The Romanovs: The True Story

The Romanovs: The True Story



Welcome! This is a page dedicated to the memory of the Imperial Russian Family, the Romanovs. If you liked the movie "Anastasia", you simply have to find out about the REAL Romanovs!


The story begins in 1868. The year that Nicholas II, heir to the Russian throne, is born. His parents were Tsarevich Alexander and Grand Duchess Marie Feodorovna, (born Princess Dagmar of Denmark). Nicholas Alexandrovich, as it was the Russian custom to give the child the middle name of the father, with vich, (for a boy) or ovna or evna (for a girl), would always have to live in the shadow of his huge, powerful father.
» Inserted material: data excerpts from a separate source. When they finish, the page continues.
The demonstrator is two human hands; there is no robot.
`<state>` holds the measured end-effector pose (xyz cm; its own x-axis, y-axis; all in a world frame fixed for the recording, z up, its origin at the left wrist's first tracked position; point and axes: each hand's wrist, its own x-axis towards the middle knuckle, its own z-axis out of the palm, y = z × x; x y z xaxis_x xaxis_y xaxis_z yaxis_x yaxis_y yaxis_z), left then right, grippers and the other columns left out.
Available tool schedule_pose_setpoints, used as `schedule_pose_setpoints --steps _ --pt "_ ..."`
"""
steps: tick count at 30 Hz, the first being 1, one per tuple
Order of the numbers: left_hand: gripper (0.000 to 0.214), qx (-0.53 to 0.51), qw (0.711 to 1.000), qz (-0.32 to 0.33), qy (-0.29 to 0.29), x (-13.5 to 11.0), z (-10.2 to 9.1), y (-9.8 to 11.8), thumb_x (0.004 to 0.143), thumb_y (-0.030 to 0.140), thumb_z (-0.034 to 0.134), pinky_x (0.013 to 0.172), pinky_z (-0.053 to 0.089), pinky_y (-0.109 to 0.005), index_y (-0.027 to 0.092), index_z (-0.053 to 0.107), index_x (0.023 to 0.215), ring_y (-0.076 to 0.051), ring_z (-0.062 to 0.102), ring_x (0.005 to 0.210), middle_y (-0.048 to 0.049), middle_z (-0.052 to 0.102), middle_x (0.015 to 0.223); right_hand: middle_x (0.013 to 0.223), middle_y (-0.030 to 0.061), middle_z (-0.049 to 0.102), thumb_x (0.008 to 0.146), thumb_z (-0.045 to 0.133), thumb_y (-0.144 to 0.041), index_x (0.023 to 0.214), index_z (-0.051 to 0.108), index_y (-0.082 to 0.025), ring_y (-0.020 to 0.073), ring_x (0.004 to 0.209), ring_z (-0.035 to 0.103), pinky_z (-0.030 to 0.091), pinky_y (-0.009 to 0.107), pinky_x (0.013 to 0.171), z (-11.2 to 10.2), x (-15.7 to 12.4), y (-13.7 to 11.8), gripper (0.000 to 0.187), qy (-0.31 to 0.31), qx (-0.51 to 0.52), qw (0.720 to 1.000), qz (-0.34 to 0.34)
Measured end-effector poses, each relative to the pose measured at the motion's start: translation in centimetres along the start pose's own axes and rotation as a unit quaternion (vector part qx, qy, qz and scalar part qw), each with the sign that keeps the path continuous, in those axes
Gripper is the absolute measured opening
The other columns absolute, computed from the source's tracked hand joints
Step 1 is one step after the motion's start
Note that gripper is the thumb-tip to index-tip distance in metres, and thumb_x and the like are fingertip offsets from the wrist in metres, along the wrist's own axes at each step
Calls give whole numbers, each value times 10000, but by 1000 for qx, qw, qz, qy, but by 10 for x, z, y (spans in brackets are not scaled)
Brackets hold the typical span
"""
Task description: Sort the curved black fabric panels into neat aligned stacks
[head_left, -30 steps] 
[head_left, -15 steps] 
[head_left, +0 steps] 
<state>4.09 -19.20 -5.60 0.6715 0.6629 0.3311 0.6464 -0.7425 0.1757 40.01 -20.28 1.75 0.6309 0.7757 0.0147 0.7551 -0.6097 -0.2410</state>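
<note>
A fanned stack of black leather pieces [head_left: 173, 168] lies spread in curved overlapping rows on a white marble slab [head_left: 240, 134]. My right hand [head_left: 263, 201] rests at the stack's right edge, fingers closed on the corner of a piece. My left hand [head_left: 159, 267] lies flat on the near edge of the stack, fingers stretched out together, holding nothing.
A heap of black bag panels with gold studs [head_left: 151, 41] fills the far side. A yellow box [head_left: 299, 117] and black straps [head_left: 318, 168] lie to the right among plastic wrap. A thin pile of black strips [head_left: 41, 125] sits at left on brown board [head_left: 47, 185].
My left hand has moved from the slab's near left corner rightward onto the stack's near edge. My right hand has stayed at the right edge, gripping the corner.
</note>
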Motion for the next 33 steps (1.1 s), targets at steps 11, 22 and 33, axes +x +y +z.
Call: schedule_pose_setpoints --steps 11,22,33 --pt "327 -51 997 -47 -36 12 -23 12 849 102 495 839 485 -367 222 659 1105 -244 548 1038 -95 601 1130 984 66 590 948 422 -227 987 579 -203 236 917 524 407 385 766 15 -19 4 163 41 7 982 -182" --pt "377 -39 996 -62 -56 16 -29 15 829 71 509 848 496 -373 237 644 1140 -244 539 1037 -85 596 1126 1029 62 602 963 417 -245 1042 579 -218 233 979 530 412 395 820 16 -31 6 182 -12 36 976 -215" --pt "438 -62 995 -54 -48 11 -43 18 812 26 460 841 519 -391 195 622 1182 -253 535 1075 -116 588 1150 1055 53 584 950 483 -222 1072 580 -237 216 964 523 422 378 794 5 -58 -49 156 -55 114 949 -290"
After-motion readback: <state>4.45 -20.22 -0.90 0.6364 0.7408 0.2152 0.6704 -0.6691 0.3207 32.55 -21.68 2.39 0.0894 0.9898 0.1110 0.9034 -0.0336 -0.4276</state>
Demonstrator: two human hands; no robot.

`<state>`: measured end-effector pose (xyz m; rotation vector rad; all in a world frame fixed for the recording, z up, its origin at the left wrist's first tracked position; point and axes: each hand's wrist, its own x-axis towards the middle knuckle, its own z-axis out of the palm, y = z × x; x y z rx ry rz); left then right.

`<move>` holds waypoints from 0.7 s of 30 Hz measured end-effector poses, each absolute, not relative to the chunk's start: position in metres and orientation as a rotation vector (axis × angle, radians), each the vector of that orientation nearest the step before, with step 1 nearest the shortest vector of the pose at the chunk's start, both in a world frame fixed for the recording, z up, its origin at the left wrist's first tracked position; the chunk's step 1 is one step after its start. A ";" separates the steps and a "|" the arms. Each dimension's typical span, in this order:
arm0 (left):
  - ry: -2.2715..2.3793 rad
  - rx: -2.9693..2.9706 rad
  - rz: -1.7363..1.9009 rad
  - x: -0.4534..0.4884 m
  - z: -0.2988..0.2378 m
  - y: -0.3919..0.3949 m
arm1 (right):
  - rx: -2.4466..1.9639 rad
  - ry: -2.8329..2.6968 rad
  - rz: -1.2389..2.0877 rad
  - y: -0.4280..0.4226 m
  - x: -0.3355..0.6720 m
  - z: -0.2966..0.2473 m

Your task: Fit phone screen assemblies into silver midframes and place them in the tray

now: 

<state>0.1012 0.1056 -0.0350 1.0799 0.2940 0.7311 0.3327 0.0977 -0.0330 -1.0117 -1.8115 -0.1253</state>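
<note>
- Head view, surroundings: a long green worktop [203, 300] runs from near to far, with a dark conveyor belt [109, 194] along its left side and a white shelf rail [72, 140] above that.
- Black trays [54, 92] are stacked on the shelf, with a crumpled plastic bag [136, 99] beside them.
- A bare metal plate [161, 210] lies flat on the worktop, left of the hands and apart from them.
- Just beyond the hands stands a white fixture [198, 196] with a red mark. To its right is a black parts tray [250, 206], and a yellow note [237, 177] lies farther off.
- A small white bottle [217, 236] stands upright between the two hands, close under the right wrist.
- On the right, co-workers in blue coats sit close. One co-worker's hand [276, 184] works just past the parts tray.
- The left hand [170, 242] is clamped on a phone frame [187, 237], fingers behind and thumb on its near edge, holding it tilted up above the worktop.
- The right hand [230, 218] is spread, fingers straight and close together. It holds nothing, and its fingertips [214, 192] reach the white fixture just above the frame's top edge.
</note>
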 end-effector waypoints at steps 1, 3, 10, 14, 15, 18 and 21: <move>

BACK: Marie, Nicholas, Xenia. FRONT: Michael, Alexander, Olga, and George


Nicholas was not an only child, by any means! He had 3 brothers, Alexander Alexandrovich (1869-1870), George Alexandrovich "Georgie" (1871-1899), Michael Alexandrovich "Misha" (1878-1918); and 2 sisters, Xenia Alexandrovna (1875-1960), and the baby, Olga Alexandrovna (1882-1960).


In the year 1881, Nicholas had the traumatic experience of seeing his beloved grandfather, Alexander II asassinated before his very eyes! His grandfather was killed by revolutionaries. Alexander III became the Tsar. Frightened by his father's murder, Alexander became a hard, stern Tsar, the exact opposite of his liberal father. The Romanov children led a simple life growing up. They slept on hard camp beds, took cold baths every morning, and ate simple meals. Nicholas was a shy, gentle, yet kind and humorous child.


When Nicholas was sixteen, he met the love of his life: Princess Alix of Hesse-Dharmdst, who was 12. They met at the wedding of her elder sister Ella to his uncle Sergei. For the rest of their lives, Nicky and Alix would love each other most passionately. When Nicholas was 23, his father died. The very next day, Alix converted to Russian Orthodox, taking the name Alexandra Feodorovna. They were married soon after.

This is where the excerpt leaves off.